When the pandemic left our students scrambling to adjust to a different world – juggling studies, in-person and remote work, families, household illnesses, stress, and more, it was incumbent upon us to make listening a priority.

And listening well includes acting on what the data is telling us. Our Environmental Barriers Program (EVB) tracks and categorizes specific challenges our education students have faced throughout the pandemic and other major events. Since March 2020, more than 27,000 of our impacted Teachers College students have been identified by faculty and/or self-identified as needing support due to a variety of barriers and stressors. The EVB protocol is enriched with data analytics across 16 hashtag categories, such as “illness” and “overtime,” that allow us to identify trends (such as the severity of impact, types of barriers/hardships students face, and geo-specific hotspots hit by hurricanes, fires and more), and quickly respond to help students stay on track with their education.  

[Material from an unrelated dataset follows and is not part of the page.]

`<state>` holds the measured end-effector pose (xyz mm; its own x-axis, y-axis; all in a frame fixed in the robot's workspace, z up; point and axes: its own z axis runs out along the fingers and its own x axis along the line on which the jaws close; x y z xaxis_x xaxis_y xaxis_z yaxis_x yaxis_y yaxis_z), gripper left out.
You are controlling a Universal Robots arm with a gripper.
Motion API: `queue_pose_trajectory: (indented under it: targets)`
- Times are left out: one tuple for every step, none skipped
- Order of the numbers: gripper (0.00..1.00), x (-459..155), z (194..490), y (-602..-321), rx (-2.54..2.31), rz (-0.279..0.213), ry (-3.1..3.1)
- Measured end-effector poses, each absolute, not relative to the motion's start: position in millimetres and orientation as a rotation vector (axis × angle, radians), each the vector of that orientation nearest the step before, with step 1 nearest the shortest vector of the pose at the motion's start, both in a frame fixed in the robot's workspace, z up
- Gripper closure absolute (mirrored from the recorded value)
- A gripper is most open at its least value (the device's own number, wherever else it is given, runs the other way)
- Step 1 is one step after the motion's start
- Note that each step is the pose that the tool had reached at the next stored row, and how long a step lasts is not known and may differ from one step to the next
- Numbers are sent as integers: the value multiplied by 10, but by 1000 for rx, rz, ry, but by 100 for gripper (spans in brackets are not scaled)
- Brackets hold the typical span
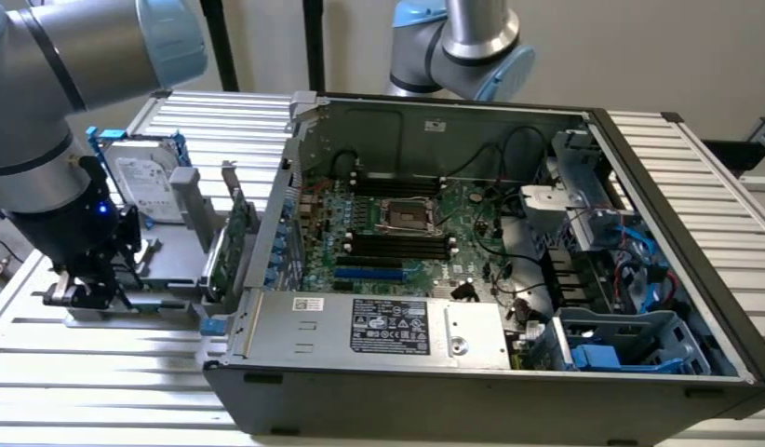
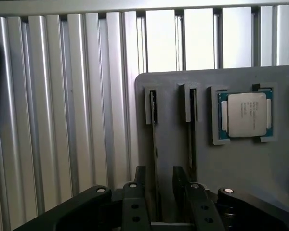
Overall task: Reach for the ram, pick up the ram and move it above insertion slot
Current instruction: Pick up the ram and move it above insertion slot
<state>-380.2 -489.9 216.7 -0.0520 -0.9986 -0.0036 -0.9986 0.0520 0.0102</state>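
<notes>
Two ram sticks stand on edge in slots of a grey holder plate (image 2: 241, 168). Seen edge-on they look thin and dark: one ram (image 2: 155, 139) and a second ram (image 2: 192, 134) beside it. My gripper (image 2: 159, 171) is open and lowered over the first ram, one black finger (image 2: 137, 192) on each side with a gap showing to the stick. In the exterior view, my gripper (image 1: 91, 291) hangs low over the holder (image 1: 159, 275), at the exterior view's left of the open computer case (image 1: 482, 372). The motherboard's black memory slots (image 1: 395, 247) lie inside the case.
A processor chip (image 2: 245, 114) sits in a recess of the holder beside the rams. A grey hard drive with blue rails (image 1: 147, 182) and a green expansion card (image 1: 240, 233) stand between my arm and the case wall. The table is ribbed aluminium (image 2: 62, 120). A second arm (image 1: 463, 47) is behind the case.
</notes>
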Motion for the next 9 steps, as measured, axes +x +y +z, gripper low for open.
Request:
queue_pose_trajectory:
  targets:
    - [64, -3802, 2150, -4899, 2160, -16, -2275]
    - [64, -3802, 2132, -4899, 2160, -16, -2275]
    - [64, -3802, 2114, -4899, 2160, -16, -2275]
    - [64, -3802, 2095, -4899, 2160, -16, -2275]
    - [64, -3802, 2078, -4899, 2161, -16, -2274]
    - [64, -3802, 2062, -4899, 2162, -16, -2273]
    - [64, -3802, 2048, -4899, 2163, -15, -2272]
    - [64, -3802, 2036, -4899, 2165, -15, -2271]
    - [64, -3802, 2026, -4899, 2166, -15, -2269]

Sophisticated tools such as EVB represent a best practice internally any college could adopt, reflecting a high standard when it comes to proactively supporting students when they need it the most.

Lead Effectively

There is nothing one-size-fits-all about WGU – each student is valued and treated as an individual with unique needs and career aspirations. We believe that effective leadership is crucial in order to deliver exceptional education, and one support infrastructure that WGU has implemented and scaled is our Community of Care – an unparalleled model of 360-degree wrap-around student support where, from Day One, students have a caring team guiding them at each step of their journeys.

These are just a few of the lessons we’ve learned over the past two decades that other education colleges may want to think about and learn from for their students. Our mission to open pathways to opportunity and remove barriers to education for all students is unwavering, and providing a combination of faculty, staff, and student services support ensures each student has the necessary support they need to succeed.

When it comes to changing trajectories and reimagining education, we have no shortage of options: new curricula, technologies, pedagogies, and programs abound. And when it comes to teaching, we believe that it has always been and always will be a noble and worthwhile profession. Great teachers have always been learning-centered, and they seek excellence in their work. As we teach them, they can go on and teach us in the practices and discoveries they adopt as they become education leaders. 

With the powerful duo of high standards and high support, education colleges everywhere can unlock an amazing amount of potential to help students fulfill their dreams of being educators that have a positive impact on the lives of others.